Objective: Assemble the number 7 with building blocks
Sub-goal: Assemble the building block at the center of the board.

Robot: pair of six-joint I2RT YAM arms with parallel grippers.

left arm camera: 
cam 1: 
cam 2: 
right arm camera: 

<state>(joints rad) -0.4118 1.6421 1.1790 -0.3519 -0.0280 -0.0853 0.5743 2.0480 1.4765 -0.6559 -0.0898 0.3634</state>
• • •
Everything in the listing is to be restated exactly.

Objective: Assemble the number 7 with building blocks
Sub-goal: Assemble the building block at the center of the board.

Robot: pair of six-joint I2RT YAM arms with parallel grippers.

left arm camera: 
cam 1: 
cam 2: 
right arm camera: 

<state>(joints rad) -0.4118 1.6421 1.1790 -0.3519 -0.0280 -0.0853 0.5743 2.0480 1.4765 -0.6559 -0.0898 0.3634</state>

This output is complete.